GIVEN DATA:
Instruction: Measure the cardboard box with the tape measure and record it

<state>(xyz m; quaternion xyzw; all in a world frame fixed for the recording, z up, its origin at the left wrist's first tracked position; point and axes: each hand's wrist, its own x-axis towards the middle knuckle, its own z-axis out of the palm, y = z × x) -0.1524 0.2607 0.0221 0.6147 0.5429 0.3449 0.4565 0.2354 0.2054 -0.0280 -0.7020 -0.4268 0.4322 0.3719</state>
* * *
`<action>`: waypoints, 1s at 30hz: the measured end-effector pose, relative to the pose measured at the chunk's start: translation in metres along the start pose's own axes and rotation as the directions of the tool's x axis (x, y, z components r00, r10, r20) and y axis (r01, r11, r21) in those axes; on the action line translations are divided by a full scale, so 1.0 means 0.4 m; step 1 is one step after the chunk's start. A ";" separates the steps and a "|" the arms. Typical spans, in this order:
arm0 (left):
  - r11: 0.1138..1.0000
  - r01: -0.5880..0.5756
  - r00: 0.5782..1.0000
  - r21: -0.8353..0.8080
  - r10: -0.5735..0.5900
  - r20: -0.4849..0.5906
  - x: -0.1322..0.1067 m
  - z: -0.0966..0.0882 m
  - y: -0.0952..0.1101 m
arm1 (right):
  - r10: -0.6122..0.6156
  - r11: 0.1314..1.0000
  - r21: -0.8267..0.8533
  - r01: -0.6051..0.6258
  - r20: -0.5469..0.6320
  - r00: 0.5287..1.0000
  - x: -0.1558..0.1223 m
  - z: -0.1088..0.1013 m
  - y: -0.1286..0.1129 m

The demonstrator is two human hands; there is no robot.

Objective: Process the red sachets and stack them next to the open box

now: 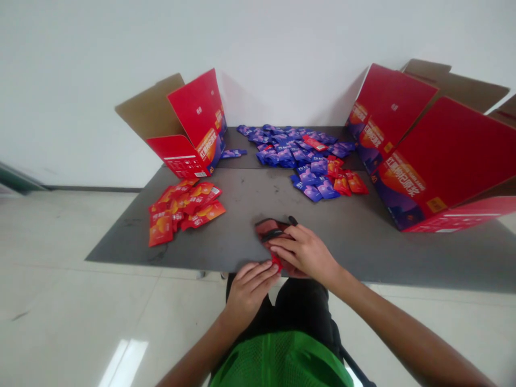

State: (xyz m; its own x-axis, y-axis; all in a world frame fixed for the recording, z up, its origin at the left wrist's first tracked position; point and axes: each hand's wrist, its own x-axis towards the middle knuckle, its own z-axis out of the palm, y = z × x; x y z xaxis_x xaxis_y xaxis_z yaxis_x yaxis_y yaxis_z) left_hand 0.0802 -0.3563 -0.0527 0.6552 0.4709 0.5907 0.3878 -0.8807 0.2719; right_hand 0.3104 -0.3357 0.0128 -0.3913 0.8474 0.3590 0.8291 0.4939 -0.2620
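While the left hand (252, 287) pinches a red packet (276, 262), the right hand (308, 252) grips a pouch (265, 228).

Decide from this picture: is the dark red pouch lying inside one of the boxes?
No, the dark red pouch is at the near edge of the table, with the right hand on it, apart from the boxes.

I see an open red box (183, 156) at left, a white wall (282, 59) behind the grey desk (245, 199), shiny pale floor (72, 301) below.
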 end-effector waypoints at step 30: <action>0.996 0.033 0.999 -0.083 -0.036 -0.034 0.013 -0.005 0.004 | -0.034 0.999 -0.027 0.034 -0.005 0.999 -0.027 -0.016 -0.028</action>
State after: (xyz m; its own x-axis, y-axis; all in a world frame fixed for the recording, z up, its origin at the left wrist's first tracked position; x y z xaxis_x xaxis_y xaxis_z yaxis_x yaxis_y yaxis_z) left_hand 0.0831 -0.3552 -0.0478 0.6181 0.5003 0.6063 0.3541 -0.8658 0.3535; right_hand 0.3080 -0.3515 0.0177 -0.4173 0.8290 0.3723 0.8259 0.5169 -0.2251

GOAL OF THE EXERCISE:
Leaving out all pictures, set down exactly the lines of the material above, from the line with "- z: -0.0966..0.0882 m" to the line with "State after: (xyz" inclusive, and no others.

WRITTEN REPLY:
  - z: -0.0966..0.0882 m
  - y: -0.0952..0.1101 m
arm1 (right):
  - r10: -0.6122..0.6156
  - r11: 0.1314..1.0000
  - r21: -0.8267..0.8533
  - r01: -0.6051..0.6258
  - r20: -0.5469..0.6320
  - r00: 0.5287..1.0000
  - x: -0.1558..0.1223 m
  - z: -0.1088..0.1013 m
  - y: -0.1286..0.1129 m

The demonstrator is two human hands; there is no robot.

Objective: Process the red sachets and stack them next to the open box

now: 

State: (xyz m; its own x-axis, y-axis; all in a world frame fixed for the recording, z up, its origin at the left wrist's first tracked position; point and axes: each hand's wrist, its own x-axis towards the middle knuckle, its own z-axis out of the palm, y = z × x; x y z xaxis_x xaxis_y xaxis_z yaxis_x yaxis_y yaxis_z) left_hand 0.0802 -0.3563 -0.0527 0.6552 0.4709 0.5907 0.3878 -0.8807 0.2719; right_hand 0.3104 -0.3357 0.0128 -0.3913 0.8474 0.3590 0.8291 0.4939 -0.2620
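While the left hand (252, 287) pinches a red packet (276, 262), the right hand (308, 252) grips a pouch (265, 228).

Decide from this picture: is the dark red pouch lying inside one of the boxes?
No, the dark red pouch is at the near edge of the table, with the right hand on it, apart from the boxes.

I see an open red box (183, 156) at left, a white wall (282, 59) behind the grey desk (245, 199), shiny pale floor (72, 301) below.
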 end-effector waypoints at step 30: <action>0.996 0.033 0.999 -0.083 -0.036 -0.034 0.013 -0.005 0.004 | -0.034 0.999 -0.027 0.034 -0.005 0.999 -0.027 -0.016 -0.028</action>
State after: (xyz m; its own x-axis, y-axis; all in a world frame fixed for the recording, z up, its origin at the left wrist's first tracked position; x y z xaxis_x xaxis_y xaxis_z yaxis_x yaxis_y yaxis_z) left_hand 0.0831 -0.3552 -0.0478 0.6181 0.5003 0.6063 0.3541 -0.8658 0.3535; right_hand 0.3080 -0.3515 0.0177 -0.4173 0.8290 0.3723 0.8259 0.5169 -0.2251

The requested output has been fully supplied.